8 min read Original article ↗

Long-term memory for LLMs. One SQLite file, no cloud, no API keys.

rekal is an MCP server that gives AI coding agents persistent memory across sessions. Memories are stored locally in SQLite and retrieved with hybrid search (BM25 keywords + vector semantics + recency decay). Nothing leaves your machine.

Works with any MCP-capable agent: Claude Code, Codex CLI, OpenCode.

Session 1:   "I prefer Ruff over Black"  → memory_store(...)
Session 47:  "Set up linting"            → memory_search("formatting preferences")
                                          ← "User prefers Ruff over Black" (0.92)
                                          Sets up Ruff without asking.

Install

pip install rekal
# or
uv tool install rekal

Requires Python 3.11+. On first run, rekal creates ~/.rekal/memory.db.

Setup — Claude Code

Three steps: add the MCP server, install the plugin, and disable built-in memory.

1. Add the MCP server — gives Claude Code the memory tools:

claude mcp add rekal rekal

2. Install the plugin — teaches Claude Code when to use those tools, and prevents conflicts with built-in memory:

claude plugin marketplace add janbjorge/rekal
claude plugin install rekal-skills@rekal

3. Disable built-in auto memory — add "autoMemoryEnabled": false to ~/.claude/settings.json:

{
  "autoMemoryEnabled": false
}

Why is this required? Claude Code's instruction priority is system prompt > CLAUDE.md > MCP server instructions. Built-in memory lives in the system prompt and always wins — without disabling it, the agent ignores rekal and writes to a flat file with no search, no deduplication, no ranking. The plugin's SessionStart hook replaces the context injection auto memory normally provides, so you don't lose anything.

What if I forget?

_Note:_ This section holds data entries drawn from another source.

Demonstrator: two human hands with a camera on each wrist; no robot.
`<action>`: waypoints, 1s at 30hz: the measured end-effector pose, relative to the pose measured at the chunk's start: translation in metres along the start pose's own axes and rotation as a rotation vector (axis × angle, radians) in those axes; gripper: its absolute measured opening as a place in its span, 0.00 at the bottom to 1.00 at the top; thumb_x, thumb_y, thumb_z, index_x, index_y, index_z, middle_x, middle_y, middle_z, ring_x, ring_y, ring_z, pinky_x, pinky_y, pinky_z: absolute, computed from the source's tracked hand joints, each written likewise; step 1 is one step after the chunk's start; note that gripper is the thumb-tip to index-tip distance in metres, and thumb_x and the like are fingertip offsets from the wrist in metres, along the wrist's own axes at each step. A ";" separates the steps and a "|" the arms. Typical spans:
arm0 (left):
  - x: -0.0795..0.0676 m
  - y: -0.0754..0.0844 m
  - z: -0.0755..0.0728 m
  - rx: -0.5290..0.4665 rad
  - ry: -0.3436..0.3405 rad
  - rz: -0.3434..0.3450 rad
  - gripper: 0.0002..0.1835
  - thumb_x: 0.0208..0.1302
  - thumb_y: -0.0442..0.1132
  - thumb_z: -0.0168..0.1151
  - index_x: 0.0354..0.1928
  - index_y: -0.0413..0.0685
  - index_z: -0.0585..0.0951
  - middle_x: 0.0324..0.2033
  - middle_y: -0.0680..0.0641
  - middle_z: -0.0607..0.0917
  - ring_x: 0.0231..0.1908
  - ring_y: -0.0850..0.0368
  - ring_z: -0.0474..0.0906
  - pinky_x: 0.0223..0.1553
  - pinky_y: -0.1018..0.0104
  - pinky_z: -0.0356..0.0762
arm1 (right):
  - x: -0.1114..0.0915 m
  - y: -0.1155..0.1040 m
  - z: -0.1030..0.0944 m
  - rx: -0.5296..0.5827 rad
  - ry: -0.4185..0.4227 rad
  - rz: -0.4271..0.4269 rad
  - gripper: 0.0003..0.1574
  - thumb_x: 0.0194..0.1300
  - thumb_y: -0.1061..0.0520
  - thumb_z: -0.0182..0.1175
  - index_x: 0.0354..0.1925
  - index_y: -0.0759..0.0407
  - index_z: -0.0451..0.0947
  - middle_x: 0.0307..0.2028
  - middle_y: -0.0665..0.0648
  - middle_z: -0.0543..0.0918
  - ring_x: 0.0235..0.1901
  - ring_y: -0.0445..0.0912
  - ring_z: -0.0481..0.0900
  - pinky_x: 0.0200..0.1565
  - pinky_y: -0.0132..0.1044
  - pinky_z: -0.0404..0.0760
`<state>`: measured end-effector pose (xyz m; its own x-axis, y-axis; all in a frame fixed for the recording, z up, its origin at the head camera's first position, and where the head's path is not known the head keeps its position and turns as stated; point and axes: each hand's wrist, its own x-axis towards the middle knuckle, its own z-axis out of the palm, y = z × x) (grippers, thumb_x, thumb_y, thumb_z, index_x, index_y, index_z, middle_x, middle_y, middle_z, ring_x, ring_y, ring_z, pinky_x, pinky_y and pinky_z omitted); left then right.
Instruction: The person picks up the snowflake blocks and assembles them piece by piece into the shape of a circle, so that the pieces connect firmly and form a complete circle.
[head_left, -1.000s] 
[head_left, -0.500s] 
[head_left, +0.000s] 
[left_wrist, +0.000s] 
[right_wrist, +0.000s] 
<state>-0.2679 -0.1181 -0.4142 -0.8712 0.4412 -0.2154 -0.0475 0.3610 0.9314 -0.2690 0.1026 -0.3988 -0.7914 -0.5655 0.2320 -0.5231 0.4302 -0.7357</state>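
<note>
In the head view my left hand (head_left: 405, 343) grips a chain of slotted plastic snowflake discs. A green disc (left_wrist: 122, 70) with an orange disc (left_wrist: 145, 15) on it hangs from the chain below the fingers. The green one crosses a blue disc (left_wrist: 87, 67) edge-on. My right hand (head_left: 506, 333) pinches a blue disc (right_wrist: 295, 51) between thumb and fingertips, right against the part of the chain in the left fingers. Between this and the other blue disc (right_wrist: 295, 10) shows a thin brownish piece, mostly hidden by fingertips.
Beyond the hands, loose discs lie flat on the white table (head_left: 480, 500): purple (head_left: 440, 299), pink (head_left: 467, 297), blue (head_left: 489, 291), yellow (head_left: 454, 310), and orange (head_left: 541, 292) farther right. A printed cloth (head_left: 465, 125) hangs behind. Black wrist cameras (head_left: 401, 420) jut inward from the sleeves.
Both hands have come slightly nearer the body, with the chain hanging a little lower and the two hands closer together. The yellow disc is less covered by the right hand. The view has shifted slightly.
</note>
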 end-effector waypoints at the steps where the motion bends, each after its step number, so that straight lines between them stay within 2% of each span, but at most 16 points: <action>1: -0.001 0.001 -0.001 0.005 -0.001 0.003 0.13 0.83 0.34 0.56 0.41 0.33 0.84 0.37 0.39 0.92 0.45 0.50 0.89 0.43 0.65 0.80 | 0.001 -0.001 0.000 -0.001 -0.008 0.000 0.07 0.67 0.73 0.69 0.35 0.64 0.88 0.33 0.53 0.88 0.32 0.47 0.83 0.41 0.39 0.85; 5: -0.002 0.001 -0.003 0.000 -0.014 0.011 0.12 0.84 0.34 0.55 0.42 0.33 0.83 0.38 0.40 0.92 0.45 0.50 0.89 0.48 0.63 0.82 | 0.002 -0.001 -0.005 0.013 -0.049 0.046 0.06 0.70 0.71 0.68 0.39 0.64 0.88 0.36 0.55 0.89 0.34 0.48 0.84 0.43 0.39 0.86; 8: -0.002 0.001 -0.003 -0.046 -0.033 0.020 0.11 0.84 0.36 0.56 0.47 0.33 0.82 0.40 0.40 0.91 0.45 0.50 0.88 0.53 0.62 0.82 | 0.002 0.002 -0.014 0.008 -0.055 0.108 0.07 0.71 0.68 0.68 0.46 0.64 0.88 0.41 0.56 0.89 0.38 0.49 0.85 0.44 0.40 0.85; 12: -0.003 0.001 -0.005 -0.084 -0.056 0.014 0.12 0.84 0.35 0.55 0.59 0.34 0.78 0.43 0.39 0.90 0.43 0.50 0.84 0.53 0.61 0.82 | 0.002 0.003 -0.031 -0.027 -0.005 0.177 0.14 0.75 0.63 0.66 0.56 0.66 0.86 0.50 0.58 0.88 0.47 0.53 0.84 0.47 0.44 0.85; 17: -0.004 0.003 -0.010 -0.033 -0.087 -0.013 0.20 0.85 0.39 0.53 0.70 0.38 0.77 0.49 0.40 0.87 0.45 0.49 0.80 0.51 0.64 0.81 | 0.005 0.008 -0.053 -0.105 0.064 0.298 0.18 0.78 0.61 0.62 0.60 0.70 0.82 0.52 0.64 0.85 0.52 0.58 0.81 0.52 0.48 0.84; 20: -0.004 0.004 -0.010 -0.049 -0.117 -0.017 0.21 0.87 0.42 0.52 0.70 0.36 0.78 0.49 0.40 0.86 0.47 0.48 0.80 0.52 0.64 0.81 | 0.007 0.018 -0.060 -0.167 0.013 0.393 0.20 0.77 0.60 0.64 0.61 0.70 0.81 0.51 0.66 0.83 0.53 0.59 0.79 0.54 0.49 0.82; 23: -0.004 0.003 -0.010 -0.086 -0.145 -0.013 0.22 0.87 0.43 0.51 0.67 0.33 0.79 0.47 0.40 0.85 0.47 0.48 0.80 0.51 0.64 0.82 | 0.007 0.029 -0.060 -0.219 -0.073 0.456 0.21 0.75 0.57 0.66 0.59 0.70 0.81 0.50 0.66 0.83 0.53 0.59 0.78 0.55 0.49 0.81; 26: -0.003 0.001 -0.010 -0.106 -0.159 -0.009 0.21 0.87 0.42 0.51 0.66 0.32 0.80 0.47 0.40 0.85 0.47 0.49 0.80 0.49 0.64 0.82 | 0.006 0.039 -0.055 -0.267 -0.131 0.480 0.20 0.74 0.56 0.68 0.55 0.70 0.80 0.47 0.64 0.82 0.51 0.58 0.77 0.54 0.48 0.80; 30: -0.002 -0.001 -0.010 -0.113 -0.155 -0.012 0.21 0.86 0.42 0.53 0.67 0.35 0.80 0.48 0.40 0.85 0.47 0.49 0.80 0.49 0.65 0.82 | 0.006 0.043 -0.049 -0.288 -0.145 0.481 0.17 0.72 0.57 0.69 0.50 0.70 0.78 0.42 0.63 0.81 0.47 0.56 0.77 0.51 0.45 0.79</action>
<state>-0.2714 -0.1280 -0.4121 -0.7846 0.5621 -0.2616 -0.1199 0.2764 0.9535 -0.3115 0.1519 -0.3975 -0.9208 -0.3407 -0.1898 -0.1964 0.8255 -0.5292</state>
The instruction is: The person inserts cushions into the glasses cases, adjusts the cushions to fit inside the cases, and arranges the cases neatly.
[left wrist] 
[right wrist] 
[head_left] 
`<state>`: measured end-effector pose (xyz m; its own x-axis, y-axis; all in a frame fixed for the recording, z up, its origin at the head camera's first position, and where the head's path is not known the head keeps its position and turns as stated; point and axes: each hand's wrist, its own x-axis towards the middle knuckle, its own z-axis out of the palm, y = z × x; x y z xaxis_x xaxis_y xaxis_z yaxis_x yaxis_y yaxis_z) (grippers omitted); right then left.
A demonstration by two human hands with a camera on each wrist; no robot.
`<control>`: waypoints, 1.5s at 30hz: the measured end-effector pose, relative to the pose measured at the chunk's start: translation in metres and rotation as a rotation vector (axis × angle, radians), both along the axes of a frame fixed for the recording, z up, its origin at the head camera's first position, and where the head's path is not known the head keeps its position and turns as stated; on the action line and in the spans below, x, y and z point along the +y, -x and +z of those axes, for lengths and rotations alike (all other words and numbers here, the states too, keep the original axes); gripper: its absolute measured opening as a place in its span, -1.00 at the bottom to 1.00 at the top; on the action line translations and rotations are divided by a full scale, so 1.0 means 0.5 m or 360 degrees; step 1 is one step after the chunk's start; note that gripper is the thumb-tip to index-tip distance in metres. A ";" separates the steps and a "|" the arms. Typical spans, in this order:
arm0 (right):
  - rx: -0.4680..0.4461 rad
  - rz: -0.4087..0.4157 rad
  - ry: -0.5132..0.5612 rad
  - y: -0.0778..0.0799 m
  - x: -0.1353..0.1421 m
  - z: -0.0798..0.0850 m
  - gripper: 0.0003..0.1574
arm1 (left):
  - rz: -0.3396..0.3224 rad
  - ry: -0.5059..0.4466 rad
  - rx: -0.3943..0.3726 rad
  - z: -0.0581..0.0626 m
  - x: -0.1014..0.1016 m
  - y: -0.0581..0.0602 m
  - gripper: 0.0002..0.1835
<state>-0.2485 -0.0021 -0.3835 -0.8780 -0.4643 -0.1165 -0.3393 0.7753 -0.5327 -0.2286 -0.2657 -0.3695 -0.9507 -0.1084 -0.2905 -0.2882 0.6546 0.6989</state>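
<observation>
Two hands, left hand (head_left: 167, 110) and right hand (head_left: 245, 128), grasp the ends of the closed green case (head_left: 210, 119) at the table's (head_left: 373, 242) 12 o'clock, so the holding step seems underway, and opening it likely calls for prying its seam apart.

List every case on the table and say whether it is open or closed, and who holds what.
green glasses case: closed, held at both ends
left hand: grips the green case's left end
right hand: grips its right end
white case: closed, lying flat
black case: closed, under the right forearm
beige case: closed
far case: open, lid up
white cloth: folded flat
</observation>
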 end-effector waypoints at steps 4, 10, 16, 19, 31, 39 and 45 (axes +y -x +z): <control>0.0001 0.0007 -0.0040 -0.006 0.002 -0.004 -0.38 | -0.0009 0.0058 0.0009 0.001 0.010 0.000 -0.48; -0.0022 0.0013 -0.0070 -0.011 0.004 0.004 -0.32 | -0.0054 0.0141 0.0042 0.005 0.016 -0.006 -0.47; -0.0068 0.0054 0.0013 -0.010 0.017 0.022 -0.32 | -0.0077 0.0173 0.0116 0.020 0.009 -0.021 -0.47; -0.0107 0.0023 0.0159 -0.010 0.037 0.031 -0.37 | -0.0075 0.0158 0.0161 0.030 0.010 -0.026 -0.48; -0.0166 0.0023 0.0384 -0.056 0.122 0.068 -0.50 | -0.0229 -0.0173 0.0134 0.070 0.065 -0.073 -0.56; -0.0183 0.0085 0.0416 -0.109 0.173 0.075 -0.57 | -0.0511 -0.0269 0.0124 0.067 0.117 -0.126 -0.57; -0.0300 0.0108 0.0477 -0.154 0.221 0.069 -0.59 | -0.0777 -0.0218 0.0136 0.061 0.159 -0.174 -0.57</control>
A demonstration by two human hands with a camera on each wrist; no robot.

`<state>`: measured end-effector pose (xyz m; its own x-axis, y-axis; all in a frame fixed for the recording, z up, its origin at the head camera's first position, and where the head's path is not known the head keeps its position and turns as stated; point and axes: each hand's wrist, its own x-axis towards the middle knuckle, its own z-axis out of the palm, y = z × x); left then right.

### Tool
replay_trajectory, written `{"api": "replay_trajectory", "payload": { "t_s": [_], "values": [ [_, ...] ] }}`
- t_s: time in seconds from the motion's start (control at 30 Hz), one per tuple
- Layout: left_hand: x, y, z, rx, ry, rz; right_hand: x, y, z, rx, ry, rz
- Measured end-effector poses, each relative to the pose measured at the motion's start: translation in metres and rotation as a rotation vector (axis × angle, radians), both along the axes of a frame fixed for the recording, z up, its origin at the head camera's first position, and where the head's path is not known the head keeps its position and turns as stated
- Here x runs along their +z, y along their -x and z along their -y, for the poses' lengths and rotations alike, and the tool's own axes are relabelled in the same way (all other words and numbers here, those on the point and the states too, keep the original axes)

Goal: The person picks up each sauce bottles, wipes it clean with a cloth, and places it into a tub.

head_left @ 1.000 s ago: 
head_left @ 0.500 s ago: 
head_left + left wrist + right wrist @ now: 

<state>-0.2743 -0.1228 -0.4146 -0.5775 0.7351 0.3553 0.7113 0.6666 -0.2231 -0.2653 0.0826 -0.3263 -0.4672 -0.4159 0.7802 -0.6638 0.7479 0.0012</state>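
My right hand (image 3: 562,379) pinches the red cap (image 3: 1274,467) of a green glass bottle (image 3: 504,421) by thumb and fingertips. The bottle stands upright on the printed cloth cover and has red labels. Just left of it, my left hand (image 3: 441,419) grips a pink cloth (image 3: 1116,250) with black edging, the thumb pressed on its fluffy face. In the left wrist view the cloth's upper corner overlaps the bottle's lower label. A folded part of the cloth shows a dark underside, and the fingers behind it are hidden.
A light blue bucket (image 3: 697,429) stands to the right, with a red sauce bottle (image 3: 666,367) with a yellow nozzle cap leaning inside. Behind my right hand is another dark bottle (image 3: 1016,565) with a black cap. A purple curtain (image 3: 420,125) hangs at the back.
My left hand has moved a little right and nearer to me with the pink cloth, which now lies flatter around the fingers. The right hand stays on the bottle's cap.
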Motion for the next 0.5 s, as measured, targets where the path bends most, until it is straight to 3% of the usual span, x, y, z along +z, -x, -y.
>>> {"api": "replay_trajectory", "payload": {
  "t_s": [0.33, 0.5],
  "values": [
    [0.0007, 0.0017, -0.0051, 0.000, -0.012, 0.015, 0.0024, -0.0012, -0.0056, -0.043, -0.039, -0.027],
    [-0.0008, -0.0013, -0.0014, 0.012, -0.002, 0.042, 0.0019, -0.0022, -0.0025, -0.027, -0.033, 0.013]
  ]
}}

The plugin's block-memory-writes hook will catch and block MEMORY.md writes as a safety net, but the agent wastes turns hitting the block. Disabling auto memory is cleaner.

Can the plugin do this automatically? No — Claude Code doesn't allow plugins to modify user settings. This manual step is the only way.

What the plugin provides

Hooks (automatic, no user action needed):

Hook Event What it does
session-start SessionStart Reminds agent to call memory_build_context before doing anything
block-memory-writes PreToolUse on Edit/Write Blocks writes to MEMORY.md, redirects to rekal tools

Skills (user-invocable):

Skill Trigger What it does
rekal-init /rekal-init Scans codebase and bootstraps rekal with project knowledge
rekal-save /rekal-save or auto on session end Deduplicates and stores durable knowledge from the conversation
rekal-usage /rekal-usage Teaches agents how to use rekal effectively
rekal-hygiene /rekal-hygiene Finds conflicts, duplicates, stale data — proposes fixes

Setup — Codex CLI

One step. rekal is a standard MCP stdio server — no plugin system, no competing memory to disable (Codex memories are off by default).

Add to ~/.codex/config.toml (Codex MCP docs):

[mcp_servers.rekal]
command = "rekal"

# optional: scope all memories to a project automatically
[mcp_servers.rekal.env]
REKAL_PROJECT = "my-project"

Instruct the agent to call memory_build_context at session start. Add to your project's AGENTS.md:

Call memory_build_context with your current task before exploring the codebase.

If you have enabled Codex memories (memories = true in ~/.codex/config.toml): disable them to avoid competing memory instructions.

[features]
memories = false

Setup — OpenCode

One step. OpenCode has no built-in memory system — rekal plugs in cleanly with no conflicts.

Add to opencode.jsonc in your project root (OpenCode MCP docs):

OpenCode does not auto-read AGENTS.md — you must list instruction files explicitly (OpenCode config docs). Add to your opencode.jsonc:

Tools

rekal exposes 21 MCP tools grouped into four categories.

Core — read and write memories:

Tool Purpose
memory_store Store a durable memory with type, project, and tags
memory_store_scratch Store a transient note that auto-expires after ttl_hours (default 24h)
memory_search Hybrid search across memories; filter by tier (durable/scratch)
memory_update Edit content, tags, or type of an existing memory
memory_delete Remove a memory by ID
memory_prune Bulk-delete by scope (project / type / age); dry-run by default
memory_set_project Set the default project for the current session
memory_set_config Persist per-project scoring weights (w_fts, w_vec, w_recency, half_life)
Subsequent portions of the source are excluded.